Task to complete »
Look below for the line that contains "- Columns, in", then copy it and each following line exactly, through and including the line that contains "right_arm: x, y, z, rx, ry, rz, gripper".
━━━━━ Raw data ━━━━━
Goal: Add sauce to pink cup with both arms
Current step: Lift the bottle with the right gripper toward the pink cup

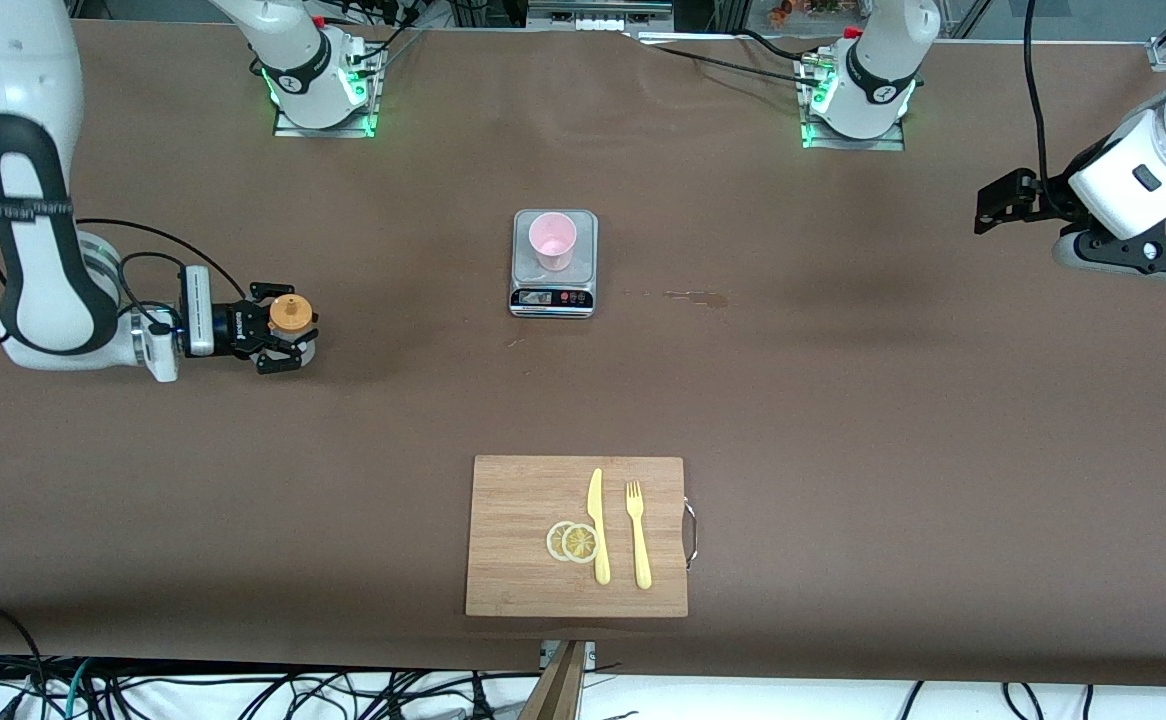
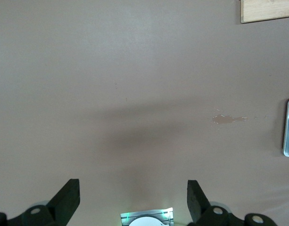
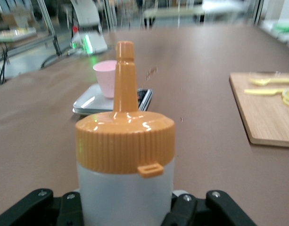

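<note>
The sauce bottle point(image 1: 291, 318), whitish with an orange nozzle cap, stands upright on the table toward the right arm's end. My right gripper point(image 1: 286, 328) is shut on its body from the side; the right wrist view shows the bottle point(image 3: 125, 141) filling the space between the fingers. The pink cup point(image 1: 552, 240) stands upright on a small kitchen scale point(image 1: 554, 290) at the table's middle, and it shows past the nozzle in the right wrist view point(image 3: 106, 77). My left gripper point(image 1: 988, 210) is open and empty, raised over the left arm's end of the table, where that arm waits.
A wooden cutting board point(image 1: 523, 500) with lemon slices, a yellow knife and a yellow fork lies nearer the front camera than the scale. A small spill stain point(image 1: 698, 296) marks the brown table beside the scale, toward the left arm's end.
</note>
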Controlling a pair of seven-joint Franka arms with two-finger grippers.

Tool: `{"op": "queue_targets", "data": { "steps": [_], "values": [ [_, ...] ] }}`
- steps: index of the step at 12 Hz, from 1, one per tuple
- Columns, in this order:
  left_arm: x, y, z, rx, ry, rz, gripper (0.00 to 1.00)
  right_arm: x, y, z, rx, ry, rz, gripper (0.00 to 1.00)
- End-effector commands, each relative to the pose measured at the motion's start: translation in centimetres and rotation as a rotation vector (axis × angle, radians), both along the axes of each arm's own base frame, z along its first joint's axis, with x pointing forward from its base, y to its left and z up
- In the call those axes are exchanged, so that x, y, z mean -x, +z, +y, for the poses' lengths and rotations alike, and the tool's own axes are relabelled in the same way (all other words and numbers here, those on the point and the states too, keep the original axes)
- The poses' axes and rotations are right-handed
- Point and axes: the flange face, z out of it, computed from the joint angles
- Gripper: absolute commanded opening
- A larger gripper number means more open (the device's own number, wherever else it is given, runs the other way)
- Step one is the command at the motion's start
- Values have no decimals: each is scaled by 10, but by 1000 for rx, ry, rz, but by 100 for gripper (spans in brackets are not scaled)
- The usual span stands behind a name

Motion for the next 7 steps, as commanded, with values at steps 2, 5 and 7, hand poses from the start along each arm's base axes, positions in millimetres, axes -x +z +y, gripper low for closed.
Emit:
{"op": "queue_targets", "data": {
  "steps": [2,5,7],
  "values": [
    [-3,4,1,-4,-22,-1,100,8,68,74,272,-23,98,0],
    [-3,4,3,-4,-20,-1,100,17,85,133,458,-40,146,0],
    [-3,4,3,-5,-20,-1,100,31,100,176,620,-47,170,0]
  ]
}}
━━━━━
Solution to the problem »
- Columns, in this order:
  left_arm: x, y, z, rx, ry, rz, gripper (0.00 to 1.00)
  right_arm: x, y, z, rx, ry, rz, gripper (0.00 to 1.00)

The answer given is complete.